Tuesday, August 5, 2014

Protestant - In Thy Name (2014)

Last year, when Cory mentioned that In Thy Name would sound positively dark (interview here!), he wasn't kidding. The record is thoroughly blackened sounding, giving bonafide black metal bands a run for their money, and the music aggressively claws at the jugular of listeners, threatening to finish them quickly as it does them in one blistering track at a time. It's really quite an accomplishment because Protestant was already vicious. They just up the ante one, two--hell--even three notches.

As with previous Protestant records, there's a chaotic, grab-you-by-the-seat-of-your-pants feeling surrounding the music and, as long as the four-piece churns out new tunes, that's guaranteed. Big or small, regardless of a shift in style, that much will stay the same because it truly defines the band, their chosen genre(s) of music, and each composition. One can easily blacken a musical genre by tossing in a few tremolo-picked sections and diminished triads here and there, but it really takes a mastermind to make two contrasting styles coexist, as they tussle back and forth for dominance in the writing process.

And that's exactly what Protestant has done with In Thy Name, balancing hardcore punk and black metal so equally that one would be hard-pressed to notice two entirely different genres of music fusing together as one. The precise level at which both are intertwined is genuinely astonishing, and while it doesn't necessarily mean In Thy Name is Protestant's best record yet, it creates a convincing argument that the four-piece is on the rise, evolving with each new release--whoever said hardcore punk had no chance of progressing needed to get a clue. 

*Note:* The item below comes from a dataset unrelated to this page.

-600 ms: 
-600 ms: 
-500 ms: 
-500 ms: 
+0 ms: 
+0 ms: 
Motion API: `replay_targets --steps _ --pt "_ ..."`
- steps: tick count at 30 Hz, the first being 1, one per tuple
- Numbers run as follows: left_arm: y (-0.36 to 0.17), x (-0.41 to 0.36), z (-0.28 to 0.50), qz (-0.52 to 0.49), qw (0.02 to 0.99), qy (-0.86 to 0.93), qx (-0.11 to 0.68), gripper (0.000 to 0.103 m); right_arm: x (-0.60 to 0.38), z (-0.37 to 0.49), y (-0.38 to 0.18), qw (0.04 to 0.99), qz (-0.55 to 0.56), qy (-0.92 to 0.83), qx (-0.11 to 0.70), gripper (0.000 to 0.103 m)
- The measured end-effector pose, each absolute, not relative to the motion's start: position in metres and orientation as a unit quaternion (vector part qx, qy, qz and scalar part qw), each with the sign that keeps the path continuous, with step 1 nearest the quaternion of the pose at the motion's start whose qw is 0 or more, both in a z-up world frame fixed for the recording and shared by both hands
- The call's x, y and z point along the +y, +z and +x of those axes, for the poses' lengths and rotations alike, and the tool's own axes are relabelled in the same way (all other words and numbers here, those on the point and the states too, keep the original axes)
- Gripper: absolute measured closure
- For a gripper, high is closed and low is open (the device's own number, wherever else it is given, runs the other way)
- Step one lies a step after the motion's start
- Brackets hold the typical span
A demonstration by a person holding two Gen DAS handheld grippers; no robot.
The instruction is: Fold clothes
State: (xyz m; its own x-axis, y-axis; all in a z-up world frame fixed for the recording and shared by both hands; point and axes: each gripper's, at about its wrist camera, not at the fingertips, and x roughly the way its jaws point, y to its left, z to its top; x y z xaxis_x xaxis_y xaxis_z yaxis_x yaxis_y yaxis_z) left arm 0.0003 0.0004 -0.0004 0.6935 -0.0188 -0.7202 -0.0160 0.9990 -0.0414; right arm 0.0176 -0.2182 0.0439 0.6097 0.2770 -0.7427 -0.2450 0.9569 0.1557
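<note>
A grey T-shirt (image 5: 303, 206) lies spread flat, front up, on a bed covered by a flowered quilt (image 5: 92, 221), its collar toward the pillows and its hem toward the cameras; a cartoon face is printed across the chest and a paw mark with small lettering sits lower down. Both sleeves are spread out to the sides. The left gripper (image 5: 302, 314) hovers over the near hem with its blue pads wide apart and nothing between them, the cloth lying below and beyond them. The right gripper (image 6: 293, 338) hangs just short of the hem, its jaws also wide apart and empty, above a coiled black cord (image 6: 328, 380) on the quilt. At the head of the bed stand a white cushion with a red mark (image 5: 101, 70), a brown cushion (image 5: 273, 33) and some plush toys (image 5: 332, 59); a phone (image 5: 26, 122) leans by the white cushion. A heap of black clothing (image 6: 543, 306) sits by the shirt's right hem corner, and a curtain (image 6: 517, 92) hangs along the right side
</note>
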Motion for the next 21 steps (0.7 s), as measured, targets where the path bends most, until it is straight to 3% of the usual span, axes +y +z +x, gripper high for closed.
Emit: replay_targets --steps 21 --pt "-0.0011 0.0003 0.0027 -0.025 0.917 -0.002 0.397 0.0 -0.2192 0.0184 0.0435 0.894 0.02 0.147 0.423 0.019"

There's no doubt that blackened punk has been done before, but one run through In Thy Name is all it takes to confirm that the music is something fresh while still staying inherently Protestant. If experimentation is desired, keeping one's core sound in tact is advisable because it gives those opposed to change something to fall back on--Protestant has typically had blackened overtones spread throughout their music in the past, so the change is less drastic. Taking no prisoners, the music is savage--exactly as Cory and company intended with their inclusion of blast beasts and dissonant guitar riffs--and opener "Vengeance" immediately sets out to do just what its title suggests. "Carrion" melds pure aggression inside a fiery kiln, while "Never Forget" and later track, "In Thy Name/Hell's Insanity," enter full-on metallic territory. The rest of the roster is a particularly barbaric mix and match of hardcore punk and black metal, which very few words can describe, save for unforgiving, harsh, and ruthless. Is it inhuman in the way it attacks one's eardrums? Not quite, but it's damn close.